Although I agree with @AlexeyAkhunov, I think the best and safest option is 5: to require 5000 gas and refund 4800. This keeps the status quo (safe default) while also enabling all of the benefits of the EIP.

Another solution would keep the old mechanics until the last step of transaction where the amount will be refunded. This means that the old sstore gas mechanics dictates how much gas must be available before and during the transaction, but the new mechanics determine how much will be available after the transaction.

Another solution would keep the old mechanics until the last step of transaction where the amount will be refunded. This means that the old sstore gas mechanics dictates how much gas must be available before and during the transaction, but the new mechanics determine how much will be available after the transaction.

This is basically option 5.

1 Like

We should also add here proposal #0, which is to drop EIP-1283 as suggested by EIP-1283 Incident Report.

For simplicity, security and a more generic past/future friendly framework, we should consider both proposals #0 (drop EIP-1283) and #6 (EVM versioning based opcode/gas/behaviour updates). Once we have #6, we can reconsider EIP-1283 or any of its variants because the impact will be limited to contracts deployed with that latest version.

Or, if we are not too concerned about using up one more opcode, we could introduce EIP-1283 as SSTORE-CHEAPER (as @lrettig suggested) for now - proposal #7 which needs to be added to the above list. We will have to be judicious about opcode allocation going forward but this will avoid having to design an EVM versioning system and manage complex deployment/interaction scenarios. And this might suffice if the current EVM will eventually be replaced (before the opcodes run out) by an EWasm engine in Serenity Phase 2.

1 Like

Consider a Factory creating new Contract for every new user (like a Multisig). It could be a hardcopy or just a delegate wrapper. How versioning should work in this case? Looks like it should stick to Factory’s EVM version, even the newer EVM was introduced.
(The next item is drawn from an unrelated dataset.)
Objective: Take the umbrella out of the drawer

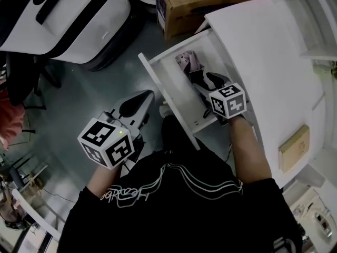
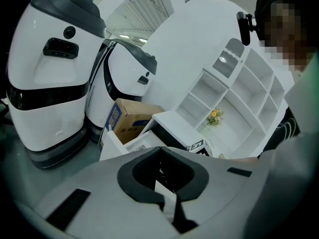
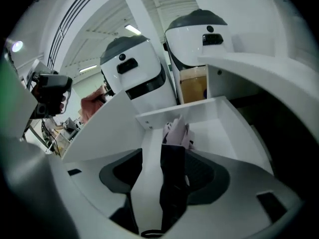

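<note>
Closest to you is your own black top, filling the bottom of the head view. Just past it is the left tool (image 1: 139,102), its jaws together on nothing. It hangs over the grey floor (image 1: 89,94), outside the drawer's front panel.

The right tool (image 1: 202,80) is the one that matters. It is down inside the open drawer (image 1: 168,104) with its jaws spread wide. The umbrella (image 1: 188,62) lies on the drawer floor, folded. Its long axis runs along the drawer's depth, dark body towards you and pale pinkish folds at the far end. In the right gripper view that dark body passes straight up between the two jaws, in line with the way the tool points, so you straddle it across its narrow width. It sits closer to the right-hand jaw, with bare white drawer floor showing beside the left-hand one. The pads do not look to be pressing on it yet. The right hand is far the nearer one, and closing here should catch the body, in my judgement.

The drawer slides out from under a white worktop (image 1: 263,51) that carries a small tan box (image 1: 294,147). Beyond it stand a cardboard carton (image 1: 210,4) and large white machines (image 1: 68,15) on the floor.
</note>
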Action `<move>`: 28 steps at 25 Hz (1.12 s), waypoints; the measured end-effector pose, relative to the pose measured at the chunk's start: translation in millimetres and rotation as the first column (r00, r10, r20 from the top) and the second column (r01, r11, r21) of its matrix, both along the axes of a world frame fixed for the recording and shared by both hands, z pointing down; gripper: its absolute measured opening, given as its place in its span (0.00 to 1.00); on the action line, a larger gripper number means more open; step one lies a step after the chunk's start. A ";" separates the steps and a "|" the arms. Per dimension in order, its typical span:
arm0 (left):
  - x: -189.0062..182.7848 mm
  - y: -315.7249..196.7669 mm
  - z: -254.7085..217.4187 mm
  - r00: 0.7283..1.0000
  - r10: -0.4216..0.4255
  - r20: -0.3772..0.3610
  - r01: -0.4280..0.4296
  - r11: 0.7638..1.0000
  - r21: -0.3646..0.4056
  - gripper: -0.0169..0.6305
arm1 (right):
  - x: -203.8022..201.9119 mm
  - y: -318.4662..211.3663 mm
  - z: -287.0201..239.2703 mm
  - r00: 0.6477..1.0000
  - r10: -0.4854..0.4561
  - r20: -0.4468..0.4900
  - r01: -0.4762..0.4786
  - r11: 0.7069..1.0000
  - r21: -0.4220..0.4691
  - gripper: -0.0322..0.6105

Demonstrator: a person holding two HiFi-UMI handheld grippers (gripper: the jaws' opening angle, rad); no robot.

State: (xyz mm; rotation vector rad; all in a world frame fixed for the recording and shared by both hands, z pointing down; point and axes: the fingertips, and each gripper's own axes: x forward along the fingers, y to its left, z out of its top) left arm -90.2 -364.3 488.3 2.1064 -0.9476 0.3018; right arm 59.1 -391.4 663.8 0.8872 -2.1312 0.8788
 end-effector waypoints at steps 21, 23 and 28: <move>-11.7 -10.7 20.5 0.999 -0.043 -0.008 0.043 0.997 -0.058 0.06 | 3.7 10.8 107.1 0.960 -0.092 -0.264 0.056 0.988 -0.142 0.43; -13.0 -10.1 21.2 0.999 -0.049 -0.012 0.048 0.997 -0.054 0.06 | 4.1 10.0 108.0 0.952 -0.103 -0.289 0.064 0.988 -0.140 0.42; -10.0 -6.2 18.0 0.999 -0.053 -0.012 0.053 0.997 -0.054 0.06 | 5.2 10.3 108.6 0.947 -0.110 -0.300 0.069 0.987 -0.146 0.40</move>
Should we give a possibility to “upgrade” the EVM version?

Yeah, that is a great edge case you have noticed. Theoretically, there should be some way to re-deploy contracts and upgrade them. And the current upgradeability scheme doesn’t seem to be well suited for it, so it needs to be though through.
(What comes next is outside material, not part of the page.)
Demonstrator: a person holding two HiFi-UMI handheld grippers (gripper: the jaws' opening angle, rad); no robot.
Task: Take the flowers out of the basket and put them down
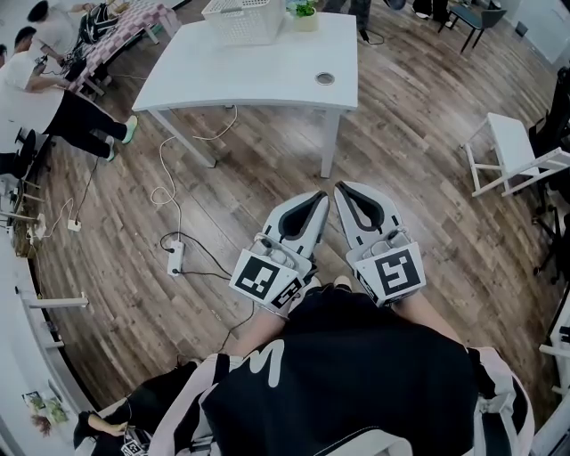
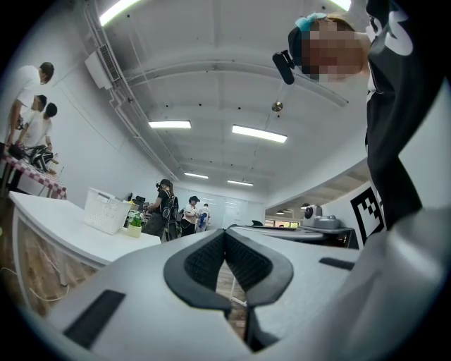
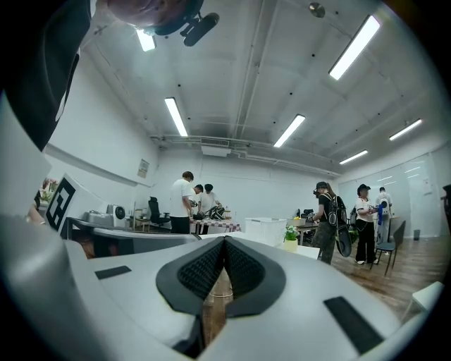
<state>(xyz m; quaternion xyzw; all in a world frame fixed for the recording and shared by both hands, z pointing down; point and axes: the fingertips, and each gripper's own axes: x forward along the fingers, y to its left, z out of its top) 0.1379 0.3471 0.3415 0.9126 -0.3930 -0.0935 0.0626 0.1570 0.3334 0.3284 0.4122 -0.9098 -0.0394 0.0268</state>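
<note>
A white slatted basket (image 1: 240, 18) stands on the far side of the white table (image 1: 258, 76); what lies in it does not show. Beside it is a small green plant in a pale pot (image 1: 305, 13). I hold both grippers close to my body, over the wooden floor and well short of the table. The left gripper (image 1: 317, 198) and the right gripper (image 1: 342, 189) are both shut with nothing between their pads. The left gripper view shows the left gripper (image 2: 225, 233), the basket (image 2: 107, 210) and the plant (image 2: 135, 224). In the right gripper view the right gripper (image 3: 224, 241) points toward the basket (image 3: 264, 229) and plant (image 3: 290, 236).
A power strip (image 1: 175, 258) with trailing cables lies on the floor left of my grippers. A white stool (image 1: 508, 156) stands at the right. Seated people (image 1: 53, 80) are at the far left; others stand beyond the table (image 3: 325, 222).
</note>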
Any child contract that is deployed by a Factory should theoretically share the same EVM version because otherwise it would be the same scenario as with this Constantinople situation: you have a vulnerable contract and you can’t do anything about it.
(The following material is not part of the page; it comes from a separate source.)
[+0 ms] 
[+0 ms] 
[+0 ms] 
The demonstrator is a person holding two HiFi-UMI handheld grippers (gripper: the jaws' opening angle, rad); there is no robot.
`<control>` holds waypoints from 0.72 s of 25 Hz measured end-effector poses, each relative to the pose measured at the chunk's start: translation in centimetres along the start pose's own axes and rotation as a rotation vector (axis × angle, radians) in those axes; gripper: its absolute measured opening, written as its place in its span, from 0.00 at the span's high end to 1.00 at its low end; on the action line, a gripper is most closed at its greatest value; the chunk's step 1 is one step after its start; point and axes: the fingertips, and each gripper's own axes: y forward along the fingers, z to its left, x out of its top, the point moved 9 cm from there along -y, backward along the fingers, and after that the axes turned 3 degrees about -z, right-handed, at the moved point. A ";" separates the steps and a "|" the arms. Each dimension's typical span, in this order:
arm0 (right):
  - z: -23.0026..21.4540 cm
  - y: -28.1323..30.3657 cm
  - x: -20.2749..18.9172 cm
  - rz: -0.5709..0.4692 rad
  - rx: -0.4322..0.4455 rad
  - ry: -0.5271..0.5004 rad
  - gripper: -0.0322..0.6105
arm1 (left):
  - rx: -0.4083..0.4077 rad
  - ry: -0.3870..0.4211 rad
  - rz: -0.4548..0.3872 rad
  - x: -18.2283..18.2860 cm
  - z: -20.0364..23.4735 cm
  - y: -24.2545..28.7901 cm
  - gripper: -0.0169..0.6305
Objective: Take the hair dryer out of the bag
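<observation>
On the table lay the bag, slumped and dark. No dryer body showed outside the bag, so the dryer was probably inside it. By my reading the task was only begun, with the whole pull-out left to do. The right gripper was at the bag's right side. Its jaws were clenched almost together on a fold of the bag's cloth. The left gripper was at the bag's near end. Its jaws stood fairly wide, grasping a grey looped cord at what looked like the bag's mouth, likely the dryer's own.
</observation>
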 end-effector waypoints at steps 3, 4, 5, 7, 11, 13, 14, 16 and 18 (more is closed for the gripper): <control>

yeah, one of the advantages to the proposal #6 is that it allows more aggressive improvements to the EVM in a safer way.

I support #5, or #0, dropping the EIP.
For better or for worse, gas behaviour is a part of EVM semantics, and any direct change in gas costs will have possibility of changing the behaviour of already deployed contracts. The only way we can reduce the cost of transactions without changing their semantics is by putting the discount into the refund bucket.

Making changes to account for the gas stipend arbitrary number of 2300 would imply that contracts written with call.gas(2031).value(x) would now have changed behaviour. This is why I do not support proposal #3 or #1.
And as I final note, I don’t think changes in the EVM should not take into account how solidity writes contracts.